- [THE RECORDS]

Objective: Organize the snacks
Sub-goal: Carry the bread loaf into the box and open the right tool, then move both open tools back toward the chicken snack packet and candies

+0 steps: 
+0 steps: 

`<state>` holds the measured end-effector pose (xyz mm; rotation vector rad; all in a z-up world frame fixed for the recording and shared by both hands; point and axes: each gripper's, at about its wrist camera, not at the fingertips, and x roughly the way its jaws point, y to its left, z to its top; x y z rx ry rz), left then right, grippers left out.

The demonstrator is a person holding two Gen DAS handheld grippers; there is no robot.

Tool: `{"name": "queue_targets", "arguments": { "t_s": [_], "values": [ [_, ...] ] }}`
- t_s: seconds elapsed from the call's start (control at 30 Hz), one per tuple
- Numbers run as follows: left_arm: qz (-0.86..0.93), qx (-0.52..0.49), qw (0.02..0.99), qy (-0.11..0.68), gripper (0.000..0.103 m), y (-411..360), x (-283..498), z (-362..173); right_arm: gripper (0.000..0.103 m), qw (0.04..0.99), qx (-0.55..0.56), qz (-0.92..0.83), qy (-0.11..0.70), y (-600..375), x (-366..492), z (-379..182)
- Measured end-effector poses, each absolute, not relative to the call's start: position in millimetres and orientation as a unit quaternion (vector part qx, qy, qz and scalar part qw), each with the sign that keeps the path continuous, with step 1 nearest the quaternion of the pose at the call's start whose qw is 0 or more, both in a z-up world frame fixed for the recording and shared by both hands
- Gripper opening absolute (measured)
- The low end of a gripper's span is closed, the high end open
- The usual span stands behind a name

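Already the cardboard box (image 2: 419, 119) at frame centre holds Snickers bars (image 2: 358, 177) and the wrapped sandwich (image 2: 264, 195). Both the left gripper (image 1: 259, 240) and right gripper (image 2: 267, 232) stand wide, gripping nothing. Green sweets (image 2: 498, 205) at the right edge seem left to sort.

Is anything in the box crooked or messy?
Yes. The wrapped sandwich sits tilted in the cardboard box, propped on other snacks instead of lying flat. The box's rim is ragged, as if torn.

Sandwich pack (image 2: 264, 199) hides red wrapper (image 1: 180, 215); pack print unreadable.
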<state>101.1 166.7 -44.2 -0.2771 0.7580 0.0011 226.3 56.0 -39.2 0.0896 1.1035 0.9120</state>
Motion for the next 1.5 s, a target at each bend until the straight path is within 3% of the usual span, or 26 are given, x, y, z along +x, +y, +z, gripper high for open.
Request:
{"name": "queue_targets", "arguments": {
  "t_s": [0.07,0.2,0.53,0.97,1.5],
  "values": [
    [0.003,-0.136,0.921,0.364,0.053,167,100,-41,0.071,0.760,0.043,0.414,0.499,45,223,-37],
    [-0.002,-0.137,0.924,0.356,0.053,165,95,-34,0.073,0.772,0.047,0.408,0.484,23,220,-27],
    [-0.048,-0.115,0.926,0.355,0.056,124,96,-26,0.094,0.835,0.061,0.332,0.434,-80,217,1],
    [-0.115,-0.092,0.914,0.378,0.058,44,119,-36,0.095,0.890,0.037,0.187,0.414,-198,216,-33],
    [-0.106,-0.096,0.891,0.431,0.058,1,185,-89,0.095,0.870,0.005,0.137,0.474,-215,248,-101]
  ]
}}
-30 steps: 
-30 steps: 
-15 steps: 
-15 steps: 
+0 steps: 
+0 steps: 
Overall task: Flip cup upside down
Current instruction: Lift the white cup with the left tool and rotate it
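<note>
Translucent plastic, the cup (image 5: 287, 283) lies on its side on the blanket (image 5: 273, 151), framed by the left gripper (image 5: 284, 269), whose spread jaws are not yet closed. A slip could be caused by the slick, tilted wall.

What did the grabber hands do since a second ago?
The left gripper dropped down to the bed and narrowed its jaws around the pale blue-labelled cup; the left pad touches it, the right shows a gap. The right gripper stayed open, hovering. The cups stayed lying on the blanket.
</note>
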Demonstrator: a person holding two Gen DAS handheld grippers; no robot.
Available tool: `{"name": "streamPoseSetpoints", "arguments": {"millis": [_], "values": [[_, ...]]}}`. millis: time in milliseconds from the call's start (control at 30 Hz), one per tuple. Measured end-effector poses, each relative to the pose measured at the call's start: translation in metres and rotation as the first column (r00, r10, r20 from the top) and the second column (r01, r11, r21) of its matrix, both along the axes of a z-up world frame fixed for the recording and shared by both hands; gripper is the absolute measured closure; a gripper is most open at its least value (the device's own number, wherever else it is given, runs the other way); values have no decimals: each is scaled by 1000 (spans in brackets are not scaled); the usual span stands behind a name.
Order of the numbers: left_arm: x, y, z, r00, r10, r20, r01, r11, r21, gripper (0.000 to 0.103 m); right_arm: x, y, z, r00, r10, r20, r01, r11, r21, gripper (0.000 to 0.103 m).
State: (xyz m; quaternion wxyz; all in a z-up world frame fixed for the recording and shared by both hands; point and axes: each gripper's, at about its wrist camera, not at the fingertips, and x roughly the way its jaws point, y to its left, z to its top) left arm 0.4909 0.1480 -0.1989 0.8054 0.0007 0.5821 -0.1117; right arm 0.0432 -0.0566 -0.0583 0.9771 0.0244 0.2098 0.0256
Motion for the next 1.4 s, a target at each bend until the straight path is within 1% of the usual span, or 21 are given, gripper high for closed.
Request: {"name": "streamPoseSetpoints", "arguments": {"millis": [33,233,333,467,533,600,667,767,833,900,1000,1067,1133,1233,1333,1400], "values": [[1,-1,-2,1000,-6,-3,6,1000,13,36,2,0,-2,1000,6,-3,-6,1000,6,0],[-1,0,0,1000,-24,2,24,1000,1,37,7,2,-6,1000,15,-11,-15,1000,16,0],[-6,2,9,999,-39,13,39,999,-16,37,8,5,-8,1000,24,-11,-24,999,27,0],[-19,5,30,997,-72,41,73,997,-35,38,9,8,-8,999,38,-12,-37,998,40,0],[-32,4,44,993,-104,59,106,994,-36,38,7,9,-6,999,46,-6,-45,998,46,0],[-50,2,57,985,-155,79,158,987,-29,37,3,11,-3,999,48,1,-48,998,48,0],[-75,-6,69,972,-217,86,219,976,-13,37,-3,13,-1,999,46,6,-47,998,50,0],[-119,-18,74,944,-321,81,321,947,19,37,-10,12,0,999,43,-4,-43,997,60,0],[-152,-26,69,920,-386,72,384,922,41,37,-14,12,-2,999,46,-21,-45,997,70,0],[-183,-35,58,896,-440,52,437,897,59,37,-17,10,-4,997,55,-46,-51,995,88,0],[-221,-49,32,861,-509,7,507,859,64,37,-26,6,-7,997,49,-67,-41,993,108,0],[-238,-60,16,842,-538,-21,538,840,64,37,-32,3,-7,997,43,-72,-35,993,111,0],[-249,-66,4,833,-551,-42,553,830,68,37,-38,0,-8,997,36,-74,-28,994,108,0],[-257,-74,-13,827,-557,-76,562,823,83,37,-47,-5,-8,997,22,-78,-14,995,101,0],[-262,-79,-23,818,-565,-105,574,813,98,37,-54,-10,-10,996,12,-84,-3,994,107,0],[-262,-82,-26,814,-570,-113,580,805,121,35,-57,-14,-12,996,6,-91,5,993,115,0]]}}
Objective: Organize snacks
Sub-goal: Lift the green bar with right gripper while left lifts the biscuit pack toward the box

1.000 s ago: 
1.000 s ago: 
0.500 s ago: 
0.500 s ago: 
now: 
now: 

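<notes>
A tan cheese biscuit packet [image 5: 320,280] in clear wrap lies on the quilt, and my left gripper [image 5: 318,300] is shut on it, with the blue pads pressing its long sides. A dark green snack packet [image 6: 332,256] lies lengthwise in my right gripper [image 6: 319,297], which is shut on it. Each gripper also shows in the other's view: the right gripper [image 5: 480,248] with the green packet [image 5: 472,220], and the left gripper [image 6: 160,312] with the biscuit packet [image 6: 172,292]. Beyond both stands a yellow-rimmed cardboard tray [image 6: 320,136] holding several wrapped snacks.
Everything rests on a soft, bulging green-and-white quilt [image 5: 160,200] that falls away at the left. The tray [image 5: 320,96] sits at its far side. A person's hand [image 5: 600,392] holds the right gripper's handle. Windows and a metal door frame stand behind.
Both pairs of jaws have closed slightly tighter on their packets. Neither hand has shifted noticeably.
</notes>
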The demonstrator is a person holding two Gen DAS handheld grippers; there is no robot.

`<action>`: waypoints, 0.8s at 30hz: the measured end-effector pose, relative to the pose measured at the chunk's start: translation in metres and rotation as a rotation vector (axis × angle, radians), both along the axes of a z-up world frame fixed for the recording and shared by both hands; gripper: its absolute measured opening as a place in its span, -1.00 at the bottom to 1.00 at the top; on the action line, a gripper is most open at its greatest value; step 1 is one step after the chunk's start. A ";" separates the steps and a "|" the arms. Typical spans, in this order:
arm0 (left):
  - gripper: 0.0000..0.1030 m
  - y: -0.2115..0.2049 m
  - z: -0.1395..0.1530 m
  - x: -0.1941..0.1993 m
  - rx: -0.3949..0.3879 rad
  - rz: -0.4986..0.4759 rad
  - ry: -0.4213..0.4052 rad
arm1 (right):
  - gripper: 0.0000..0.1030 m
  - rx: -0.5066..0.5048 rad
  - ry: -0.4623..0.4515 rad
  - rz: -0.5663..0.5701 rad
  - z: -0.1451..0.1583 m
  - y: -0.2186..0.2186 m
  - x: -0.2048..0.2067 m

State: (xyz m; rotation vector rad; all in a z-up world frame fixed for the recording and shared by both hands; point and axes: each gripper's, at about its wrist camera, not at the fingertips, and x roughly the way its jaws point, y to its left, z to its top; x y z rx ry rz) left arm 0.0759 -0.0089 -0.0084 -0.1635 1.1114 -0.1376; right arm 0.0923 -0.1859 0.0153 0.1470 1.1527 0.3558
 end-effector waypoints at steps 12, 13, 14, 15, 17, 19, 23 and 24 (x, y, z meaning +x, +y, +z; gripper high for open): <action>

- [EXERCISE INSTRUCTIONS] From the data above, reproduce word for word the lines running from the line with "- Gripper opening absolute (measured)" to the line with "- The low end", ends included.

- [RESPONSE BELOW]
- Gripper opening absolute (measured)
- The low end of a gripper's span is closed, the high end open

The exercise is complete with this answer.